* Your instructions *
Exact transcription of the data below is required, without the images.

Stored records
• • • • •

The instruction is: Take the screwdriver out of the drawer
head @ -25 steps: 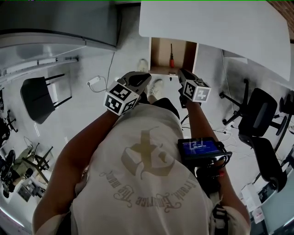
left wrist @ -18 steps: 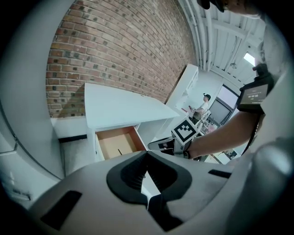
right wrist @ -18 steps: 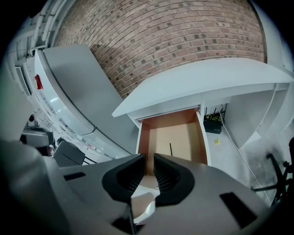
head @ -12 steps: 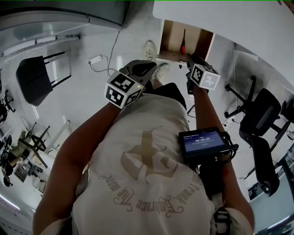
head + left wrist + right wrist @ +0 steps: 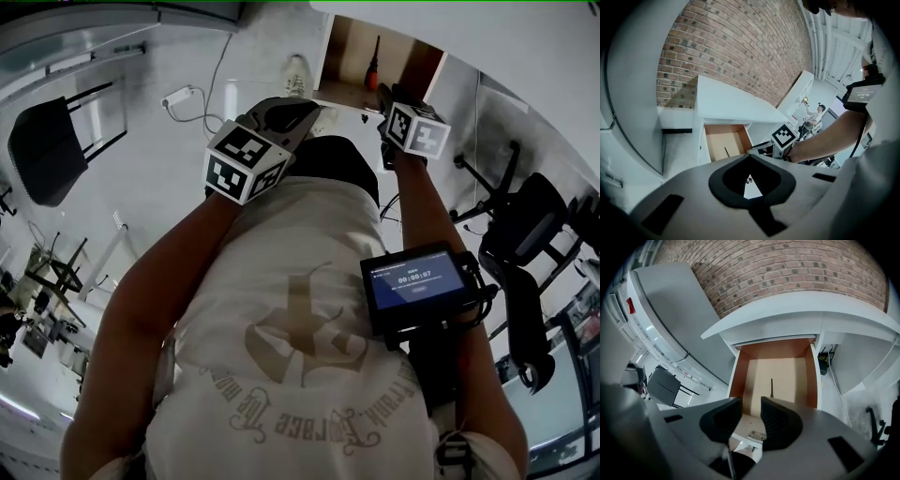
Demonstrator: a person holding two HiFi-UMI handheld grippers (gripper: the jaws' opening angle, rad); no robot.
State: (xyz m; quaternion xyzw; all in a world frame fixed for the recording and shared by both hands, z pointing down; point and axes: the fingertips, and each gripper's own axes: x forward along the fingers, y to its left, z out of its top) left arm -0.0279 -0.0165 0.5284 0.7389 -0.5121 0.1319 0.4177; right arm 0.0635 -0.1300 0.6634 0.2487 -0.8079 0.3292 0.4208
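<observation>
You hold both arms out in front, tipped down. Your left gripper (image 5: 292, 112) has its jaws together. Your right gripper (image 5: 386, 97) has just been opening its jaws, with nothing between them.

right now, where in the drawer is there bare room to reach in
Bare floor of the drawer lies on both sides of the screwdriver, out to the brown side walls, and beyond its tip to the back wall. Only the centre line is taken.

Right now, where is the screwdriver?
In the head view the screwdriver lies at the top, right of the middle, inside the open drawer under the white desk, just ahead of the right gripper.
</observation>
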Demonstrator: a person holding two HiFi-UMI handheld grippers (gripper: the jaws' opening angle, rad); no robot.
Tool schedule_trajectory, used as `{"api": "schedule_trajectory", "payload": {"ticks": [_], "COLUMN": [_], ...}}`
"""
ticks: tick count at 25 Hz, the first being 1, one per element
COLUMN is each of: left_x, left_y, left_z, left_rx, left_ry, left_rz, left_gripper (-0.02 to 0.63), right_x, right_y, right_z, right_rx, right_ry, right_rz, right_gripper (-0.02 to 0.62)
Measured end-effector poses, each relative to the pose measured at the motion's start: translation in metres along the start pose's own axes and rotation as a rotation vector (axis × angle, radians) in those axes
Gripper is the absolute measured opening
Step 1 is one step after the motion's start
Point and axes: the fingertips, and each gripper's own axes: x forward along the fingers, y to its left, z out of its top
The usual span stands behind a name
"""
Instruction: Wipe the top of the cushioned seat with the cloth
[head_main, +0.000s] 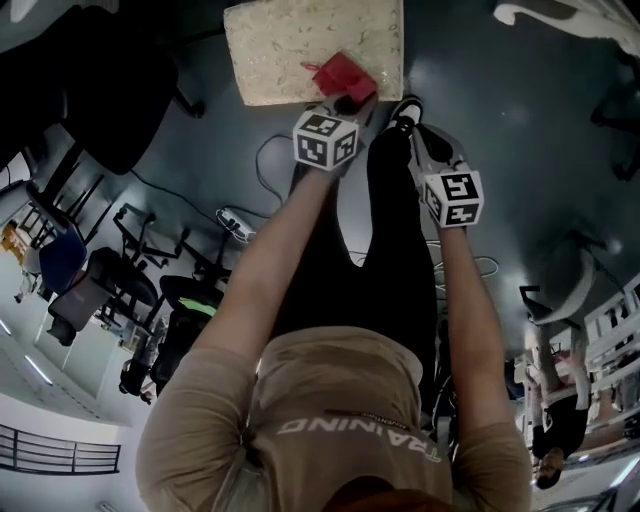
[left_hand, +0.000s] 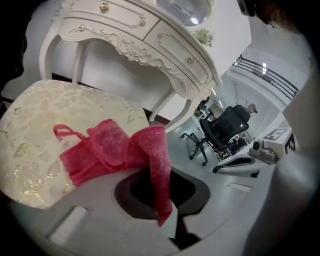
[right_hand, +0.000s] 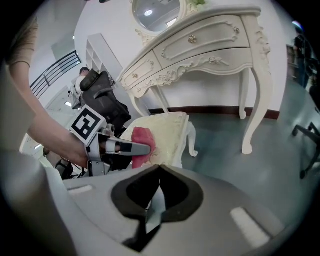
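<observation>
The cushioned seat (head_main: 290, 45) has a cream patterned top and lies at the top of the head view. A red cloth (head_main: 343, 75) is bunched on its near edge. My left gripper (head_main: 351, 102) is shut on a fold of that cloth (left_hand: 115, 150), which spreads over the seat (left_hand: 35, 130) ahead of the jaws. My right gripper (head_main: 424, 140) hangs to the right of the seat, off the cushion. Its jaws (right_hand: 159, 172) are shut with nothing between them. From there I see the left gripper (right_hand: 120, 147), the cloth (right_hand: 142, 140) and the seat (right_hand: 172, 132).
A white carved dressing table (right_hand: 210, 45) with a mirror stands just behind the seat. Black office chairs (left_hand: 225, 127) stand on the grey floor to the side. A power strip and cables (head_main: 235, 225) lie on the floor left of my legs.
</observation>
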Motion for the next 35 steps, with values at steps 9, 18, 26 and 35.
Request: {"api": "schedule_trajectory", "payload": {"ticks": [9,18,26,35], "left_x": [0.035,0.076,0.093,0.055], "left_y": [-0.047,-0.095,-0.139,-0.163], "left_z": [0.007,-0.001,-0.01,0.001], "left_rx": [0.043,0.093,0.1,0.193], "left_ry": [0.052,0.13,0.181,0.178], "left_rz": [-0.051,-0.154,-0.274,-0.323], "left_gripper": [0.032,0.032,0.032,0.032], "right_x": [-0.03,-0.057,-0.079,-0.091], "right_y": [-0.025,-0.043,-0.067,-0.055], "right_z": [0.003,-0.015,-0.031,-0.027], "right_rx": [0.027,0.099,0.136,0.132], "right_ry": [-0.036,-0.069,-0.084,-0.098], "right_rz": [-0.029,-0.085,-0.128,-0.127], "right_gripper": [0.004,0.005,0.005,0.004]}}
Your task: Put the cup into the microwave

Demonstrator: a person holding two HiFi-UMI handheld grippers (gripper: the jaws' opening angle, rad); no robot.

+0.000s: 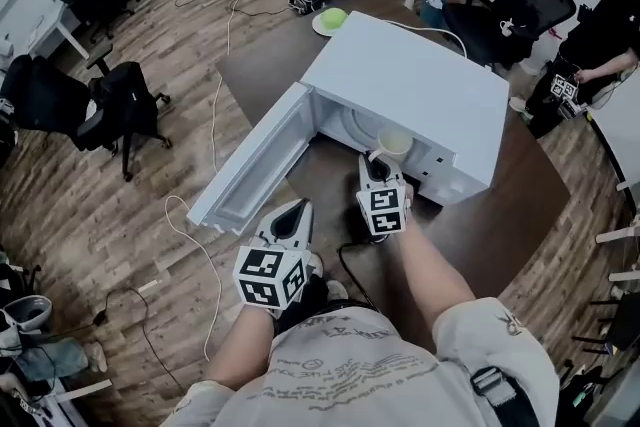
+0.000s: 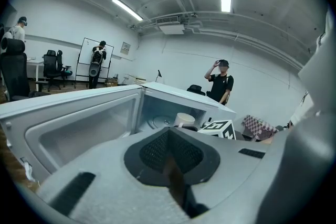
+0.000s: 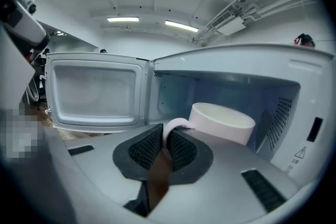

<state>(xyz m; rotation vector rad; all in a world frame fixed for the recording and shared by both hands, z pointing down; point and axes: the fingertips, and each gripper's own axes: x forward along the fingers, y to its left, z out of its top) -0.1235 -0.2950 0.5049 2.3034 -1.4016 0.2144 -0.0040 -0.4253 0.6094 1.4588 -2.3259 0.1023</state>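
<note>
White cup (image 3: 220,122) sits at the mouth of the open microwave (image 1: 410,85), its lower half hidden behind the jaws; from above, the oven's top covers most of the cavity. Right gripper (image 3: 168,140) is pinched narrowly on the cup's handle. Left gripper (image 2: 169,153) is closed on nothing, near the door (image 1: 250,165).
</note>
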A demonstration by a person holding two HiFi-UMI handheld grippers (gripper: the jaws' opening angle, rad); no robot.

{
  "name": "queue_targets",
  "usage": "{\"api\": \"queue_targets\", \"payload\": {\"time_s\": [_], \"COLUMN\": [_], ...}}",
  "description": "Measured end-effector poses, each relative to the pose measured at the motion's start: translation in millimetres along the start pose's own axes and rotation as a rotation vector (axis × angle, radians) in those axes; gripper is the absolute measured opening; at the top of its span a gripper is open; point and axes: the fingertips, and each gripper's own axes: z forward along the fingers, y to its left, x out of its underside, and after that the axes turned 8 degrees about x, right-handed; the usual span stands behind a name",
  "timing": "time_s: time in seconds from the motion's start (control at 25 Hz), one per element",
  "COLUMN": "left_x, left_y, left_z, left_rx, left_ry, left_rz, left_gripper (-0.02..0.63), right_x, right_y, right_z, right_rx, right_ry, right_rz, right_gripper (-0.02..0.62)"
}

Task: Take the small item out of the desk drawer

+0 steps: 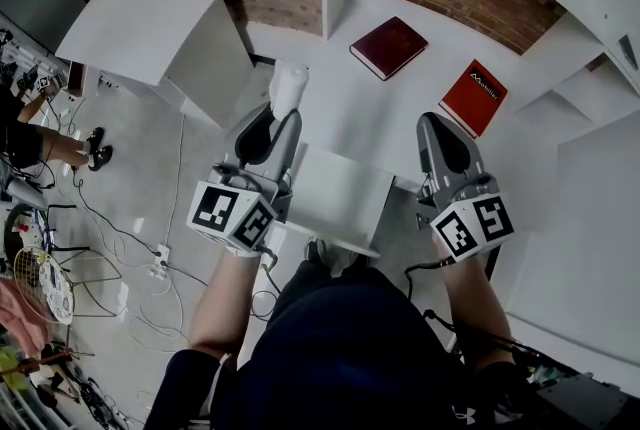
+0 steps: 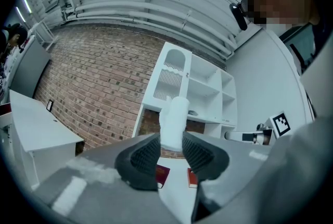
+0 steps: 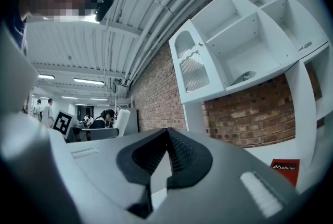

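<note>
**A:** What's in your left claw?

**B:** My left claw (image 1: 284, 115) is clamped on the small white item (image 1: 288, 86). It is a soft-looking, roughly cylindrical piece with a rounded top. My ribbed black pads (image 2: 148, 152) press on its lower end from both sides, and it stands upright between them.

**A:** And where is it exactly?

**B:** Up in that grip, ahead of the white pulled-out drawer (image 1: 340, 190) and apart from it. From my head view it shows by the left edge of the white desk top (image 1: 420, 83).

**A:** The other claw?

**B:** My right claw (image 1: 430, 121) is closed, with the pad tips meeting and nothing between them.

**A:** Count things for me.

**B:** There is one white item. Two books lie flat on the desk near each other, a dark maroon hardback book (image 1: 388, 46) and a bright red book (image 1: 473, 96). I have two claws, each with one marker cube, the left cube (image 1: 232, 215) and the right cube (image 1: 472, 226).

**A:** Any writing?

**B:** The bright red book carries the white word "Mobilier" on its cover. The cubes show only black-and-white square patterns.
</note>
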Motion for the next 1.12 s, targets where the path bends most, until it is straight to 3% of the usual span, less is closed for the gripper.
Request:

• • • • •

* Exercise solution *
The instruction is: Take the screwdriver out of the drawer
head @ -25 steps: 
left wrist @ -18 steps: 
right wrist @ -18 steps: 
head @ -12 steps: 
head + left wrist + right wrist @ +0 steps: 
Demonstrator: a person holding two HiFi-UMI handheld grippers (gripper: the jaws' opening angle, rad); no robot.
State: (xyz m; quaternion xyzw; all in a world frame fixed for the recording and shared by both hands, z pointing down; point and axes: the fingertips, and each gripper's own axes: x forward along the fingers, y to its left, z out of its top) left arm -0.0279 -0.0165 0.5284 0.7389 -0.5121 0.1319 0.4177; right arm 0.0635 -0.1300 0.6634 0.2487 -0.8079 0.3292 0.4208
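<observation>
You hold both arms out in front, tipped down. Your left gripper (image 5: 292, 112) has its jaws together. Your right gripper (image 5: 386, 97) has just been opening its jaws, with nothing between them.

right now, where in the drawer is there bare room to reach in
Bare floor of the drawer lies on both sides of the screwdriver, out to the brown side walls, and beyond its tip to the back wall. Only the centre line is taken.

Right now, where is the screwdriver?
In the head view the screwdriver lies at the top, right of the middle, inside the open drawer under the white desk, just ahead of the right gripper.
</observation>
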Demonstrator: a person holding two HiFi-UMI handheld grippers (gripper: the jaws' opening angle, rad); no robot.
Tool schedule_trajectory, used as `{"api": "schedule_trajectory", "payload": {"ticks": [_], "COLUMN": [_], ...}}`
"""
ticks: tick count at 25 Hz, the first being 1, one per element
COLUMN is each of: left_x, left_y, left_z, left_rx, left_ry, left_rz, left_gripper (-0.02 to 0.63), right_x, right_y, right_z, right_rx, right_ry, right_rz, right_gripper (-0.02 to 0.62)
Measured end-effector poses, each relative to the pose measured at the motion's start: translation in metres along the start pose's own axes and rotation as a rotation vector (axis × angle, radians) in those axes
Gripper is the absolute measured opening
Step 1 is one step after the motion's start
Point and axes: the fingertips, and each gripper's own axes: x forward along the fingers, y to its left, z out of its top
The usual span stands behind a name
"""
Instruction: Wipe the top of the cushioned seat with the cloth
[head_main, +0.000s] 
[left_hand, +0.000s] 
[right_hand, +0.000s] 
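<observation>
The cushioned seat (head_main: 290, 45) has a cream patterned top and lies at the top of the head view. A red cloth (head_main: 343, 75) is bunched on its near edge. My left gripper (head_main: 351, 102) is shut on a fold of that cloth (left_hand: 115, 150), which spreads over the seat (left_hand: 35, 130) ahead of the jaws. My right gripper (head_main: 424, 140) hangs to the right of the seat, off the cushion. Its jaws (right_hand: 159, 172) are shut with nothing between them. From there I see the left gripper (right_hand: 120, 147), the cloth (right_hand: 142, 140) and the seat (right_hand: 172, 132).
A white carved dressing table (right_hand: 210, 45) with a mirror stands just behind the seat. Black office chairs (left_hand: 225, 127) stand on the grey floor to the side. A power strip and cables (head_main: 235, 225) lie on the floor left of my legs.
</observation>
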Motion for the next 35 steps, with values at steps 9, 18, 26 and 35.
Request: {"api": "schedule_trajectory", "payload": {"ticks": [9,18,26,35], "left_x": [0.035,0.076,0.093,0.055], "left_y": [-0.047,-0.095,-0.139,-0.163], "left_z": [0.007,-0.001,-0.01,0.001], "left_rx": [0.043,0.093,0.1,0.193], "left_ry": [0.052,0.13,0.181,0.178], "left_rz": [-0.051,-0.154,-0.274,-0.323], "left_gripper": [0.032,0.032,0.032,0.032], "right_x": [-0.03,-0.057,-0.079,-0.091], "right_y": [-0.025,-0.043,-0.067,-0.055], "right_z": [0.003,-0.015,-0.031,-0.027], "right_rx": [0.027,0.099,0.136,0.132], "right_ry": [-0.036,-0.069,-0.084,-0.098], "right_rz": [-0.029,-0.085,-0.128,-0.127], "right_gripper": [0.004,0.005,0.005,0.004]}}
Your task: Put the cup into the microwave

Demonstrator: a person holding two HiFi-UMI handheld grippers (gripper: the jaws' opening angle, rad); no robot.

+0.000s: 
+0.000s: 
+0.000s: 

<state>(xyz m; rotation vector rad; all in a world frame fixed for the recording and shared by both hands, z pointing down; point and axes: the fingertips, and each gripper's own axes: x forward along the fingers, y to its left, z out of its top) -0.1235 -0.2950 0.5049 2.3034 -1.4016 0.2144 -0.0040 -0.4253 0.6094 1.4588 -2.3259 0.1023</state>
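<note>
White cup (image 3: 220,122) sits at the mouth of the open microwave (image 1: 410,85), its lower half hidden behind the jaws; from above, the oven's top covers most of the cavity. Right gripper (image 3: 168,140) is pinched narrowly on the cup's handle. Left gripper (image 2: 169,153) is closed on nothing, near the door (image 1: 250,165).
</note>
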A demonstration by a person holding two HiFi-UMI handheld grippers (gripper: the jaws' opening angle, rad); no robot.

{
  "name": "queue_targets",
  "usage": "{\"api\": \"queue_targets\", \"payload\": {\"time_s\": [_], \"COLUMN\": [_], ...}}",
  "description": "Measured end-effector poses, each relative to the pose measured at the motion's start: translation in millimetres along the start pose's own axes and rotation as a rotation vector (axis × angle, radians) in those axes; gripper is the absolute measured opening; at the top of its span a gripper is open; point and axes: the fingertips, and each gripper's own axes: z forward along the fingers, y to its left, x out of its underside, and after that the axes turned 8 degrees about x, right-handed; the usual span stands behind a name",
  "timing": "time_s: time in seconds from the motion's start (control at 25 Hz), one per element",
  "COLUMN": "left_x, left_y, left_z, left_rx, left_ry, left_rz, left_gripper (-0.02..0.63), right_x, right_y, right_z, right_rx, right_ry, right_rz, right_gripper (-0.02..0.62)"
}

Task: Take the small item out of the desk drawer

+0 steps: 
+0 steps: 
+0 steps: 

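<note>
**A:** What's in your left claw?

**B:** My left claw (image 1: 284, 115) is clamped on the small white item (image 1: 288, 86). It is a soft-looking, roughly cylindrical piece with a rounded top. My ribbed black pads (image 2: 148, 152) press on its lower end from both sides, and it stands upright between them.

**A:** And where is it exactly?

**B:** Up in that grip, ahead of the white pulled-out drawer (image 1: 340, 190) and apart from it. From my head view it shows by the left edge of the white desk top (image 1: 420, 83).

**A:** The other claw?

**B:** My right claw (image 1: 430, 121) is closed, with the pad tips meeting and nothing between them.

**A:** Count things for me.

**B:** There is one white item. Two books lie flat on the desk near each other, a dark maroon hardback book (image 1: 388, 46) and a bright red book (image 1: 473, 96). I have two claws, each with one marker cube, the left cube (image 1: 232, 215) and the right cube (image 1: 472, 226).

**A:** Any writing?

**B:** The bright red book carries the white word "Mobilier" on its cover. The cubes show only black-and-white square patterns.
</note>
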Motion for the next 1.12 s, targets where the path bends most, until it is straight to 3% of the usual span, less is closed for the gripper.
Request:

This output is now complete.